These powerful words of the celebrated historian tally remarkably with a well-known saying of the great Whitfield. "Man," said Whitfield, "is half beast and half devil, only we must beg the beast's pardon, for a beast never becomes half so vile as man does, when left fully to develop his bad propensities."

A terrible denunciation of the sin of withholding the expected hire of the labourer is found in the Epistle of James. The English nation, which is at present the richest nation on earth, and rich Englishmen especially, would do well to ponder the following words: "Go to now, ye rich men, weep and howl for your miseries that shall come upon you. Your riches are corrupted, and your garments are moth-eaten. Your gold and silver is cankered; and the rust of them shall be a witness against you, and shall eat your flesh as it were fire. Ye have heaped treasure together for the last days. Behold, the hire of the labourers who have reaped down your fields, which is of you kept back by fraud, crieth; and the cries of them which have reaped are entered into the ears of the Lord of Sabaoth. Ye have lived in pleasure on the earth, and been wanton; ye have nourished your hearts as in a day of slaughter. Ye have condemned and killed the just; and he doth not resist you. Be patient therefore, brethren, unto the coming of the Lord. Behold, the husbandman waiteth for the precious fruit of the earth, and hath long patience for it, until he receive the early and latter rain.

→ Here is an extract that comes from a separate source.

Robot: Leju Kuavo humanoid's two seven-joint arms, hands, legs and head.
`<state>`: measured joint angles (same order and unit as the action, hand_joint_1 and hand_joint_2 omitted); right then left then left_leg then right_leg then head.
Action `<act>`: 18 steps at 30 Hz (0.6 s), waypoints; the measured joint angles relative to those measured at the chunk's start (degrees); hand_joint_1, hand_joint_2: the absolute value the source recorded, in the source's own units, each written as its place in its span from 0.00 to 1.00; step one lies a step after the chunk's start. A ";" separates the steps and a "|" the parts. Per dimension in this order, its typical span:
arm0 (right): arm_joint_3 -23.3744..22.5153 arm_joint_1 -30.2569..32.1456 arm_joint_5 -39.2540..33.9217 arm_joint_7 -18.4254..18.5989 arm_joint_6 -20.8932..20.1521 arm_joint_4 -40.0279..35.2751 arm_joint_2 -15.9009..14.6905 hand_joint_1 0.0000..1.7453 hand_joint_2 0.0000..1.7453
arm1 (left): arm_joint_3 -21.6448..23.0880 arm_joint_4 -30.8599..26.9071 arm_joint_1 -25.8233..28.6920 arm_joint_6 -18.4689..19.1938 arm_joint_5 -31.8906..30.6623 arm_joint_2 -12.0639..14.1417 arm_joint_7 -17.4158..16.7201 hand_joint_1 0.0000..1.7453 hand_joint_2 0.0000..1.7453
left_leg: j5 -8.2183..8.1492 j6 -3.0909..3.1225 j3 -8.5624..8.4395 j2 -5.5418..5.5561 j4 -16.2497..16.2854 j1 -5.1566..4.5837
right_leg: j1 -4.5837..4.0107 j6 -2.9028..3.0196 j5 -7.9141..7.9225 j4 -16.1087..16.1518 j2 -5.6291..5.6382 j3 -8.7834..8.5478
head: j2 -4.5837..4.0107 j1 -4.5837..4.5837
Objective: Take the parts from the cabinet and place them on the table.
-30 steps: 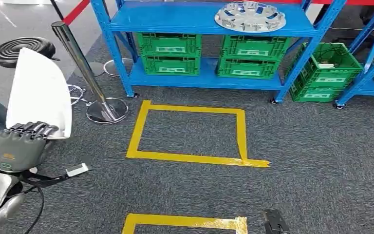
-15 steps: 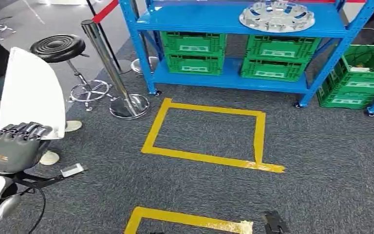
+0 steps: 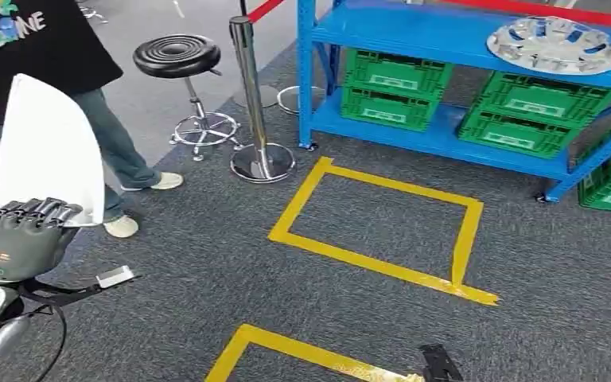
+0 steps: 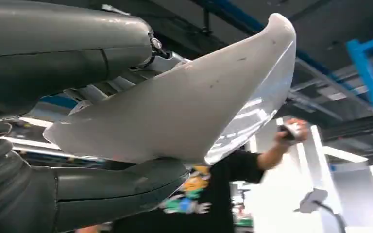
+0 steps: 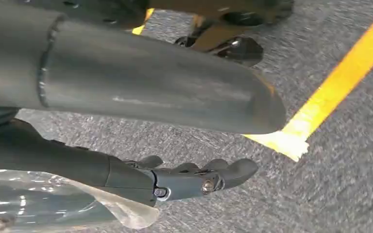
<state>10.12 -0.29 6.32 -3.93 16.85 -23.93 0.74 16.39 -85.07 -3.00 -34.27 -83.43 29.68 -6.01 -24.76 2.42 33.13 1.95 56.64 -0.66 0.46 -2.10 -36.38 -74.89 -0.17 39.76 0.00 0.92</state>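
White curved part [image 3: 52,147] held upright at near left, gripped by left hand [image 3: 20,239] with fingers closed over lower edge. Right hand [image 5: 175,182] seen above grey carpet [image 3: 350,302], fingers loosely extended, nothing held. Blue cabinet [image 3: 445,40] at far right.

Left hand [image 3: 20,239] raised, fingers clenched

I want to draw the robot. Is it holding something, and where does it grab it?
Yes. The left hand holds a white curved part by its lower edge, with the part standing up above the fingers. The right hand hangs over the carpet; clear plastic lies against it, but a grip cannot be told.
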 joint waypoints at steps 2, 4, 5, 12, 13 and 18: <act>0.02 0.22 0.00 0.00 0.00 0.00 0.00 0.00 0.00 | 0.00 0.00 0.06 0.02 -0.07 -0.11 0.00 1.00 1.00 | 0.00 0.01 0.02 1.65 0.15 -0.17 | -0.11 0.32 2.93 2.48 0.15 -0.91 | 0.00 0.02; 0.02 0.17 0.02 -0.02 0.00 0.00 -0.02 0.00 0.00 | 0.00 -0.02 0.01 0.13 -0.18 -0.15 0.00 1.00 1.00 | -0.01 -0.01 -0.12 3.16 0.25 -0.26 | -0.29 1.02 8.50 12.56 1.77 -5.52 | 0.00 0.04; 0.02 0.14 0.02 -0.02 0.00 0.00 -0.20 0.00 0.00 | 0.00 -0.07 -0.01 0.17 -0.26 -0.24 0.00 1.00 1.00 | 0.00 -0.02 -0.04 3.82 0.30 -0.12 | -0.18 1.72 9.21 16.48 5.09 -7.22 | 0.00 0.07; 0.17 0.25 0.63 0.04 0.11 -0.11 -0.61 0.00 0.00 | 0.15 -0.28 -0.39 0.46 -1.85 -0.48 -0.94 1.00 1.00 | -2.27 -2.76 3.22 0.73 4.61 0.21 | 0.35 2.49 9.24 19.34 1.59 -9.46 | 0.00 0.96; 0.15 0.39 0.66 0.00 0.09 -0.11 -0.83 0.00 0.00 | 0.26 -0.48 -0.56 0.72 -2.41 -0.85 -1.33 1.00 1.00 | -4.36 -3.22 5.28 -0.60 8.90 0.55 | 0.35 2.50 9.16 19.34 0.70 -9.56 | 0.00 0.85; 0.13 0.62 0.46 -0.46 -0.46 0.13 -1.64 0.00 0.00 | 1.11 -0.87 -0.45 1.75 -3.74 -2.03 -2.91 1.00 1.00 | -3.18 -4.90 7.44 -2.07 13.16 2.38 | 0.70 1.79 8.41 19.26 -3.58 -10.10 | 0.00 0.90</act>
<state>10.25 0.32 6.78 -4.39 16.39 -23.80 -0.90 17.51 -85.94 -3.46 -32.52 -87.17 27.65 -8.92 -27.95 -2.48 40.58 -0.12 69.80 1.72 1.16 -0.31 -27.97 -55.63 -3.75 29.67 0.00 1.81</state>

Be ye also patient; stablish your hearts; for the coming of the Lord draweth near." Man's duty is succinctly described in the words, "Thou shalt love the Lord thy God with all thy heart, and

with all thy soul, and with all thy strength, and with all thy mind, and thou shalt love thy neighbour as thyself." If the cruel men who neglected Samuel Baldwyn Rogers had made the faintest attempt to discharge their duty, the scientific historian would have been spared the humiliation of recording the fact, so disgraceful to England: "Samuel Baldwyn Rogers died at the age of ninety, and although, by an improvement relating to the manufacture of iron, he largely contributed to the wealth of others, yet he died in the deepest poverty himself. He expressed an earnest wish that he might not be buried in a pauper's grave, and his brother Freemasons have responded to that wish." There are thousands of sermons preached in England every week on Christianity, the fundamental doctrine of which is that God felt such compassion towards ruined man that He actually gave up His only Son Jesus Christ to die as an atonement for human guilt; and that He has made the condition of individual salvation so easy that it is instantly secured by the greatest sinner, through means of one single act of faith in the atonement made by Christ on Calvary's cross. But, surely, Christianity cannot have penetrated to South Wales, else Timbs would never have said that "Samuel Baldwyn Rogers was formerly employed at large iron-works in South Wales, and committed the indiscretion of publishing 'An Elementary Treatise on Iron Metallurgy,' for which he was dismissed from his situation.”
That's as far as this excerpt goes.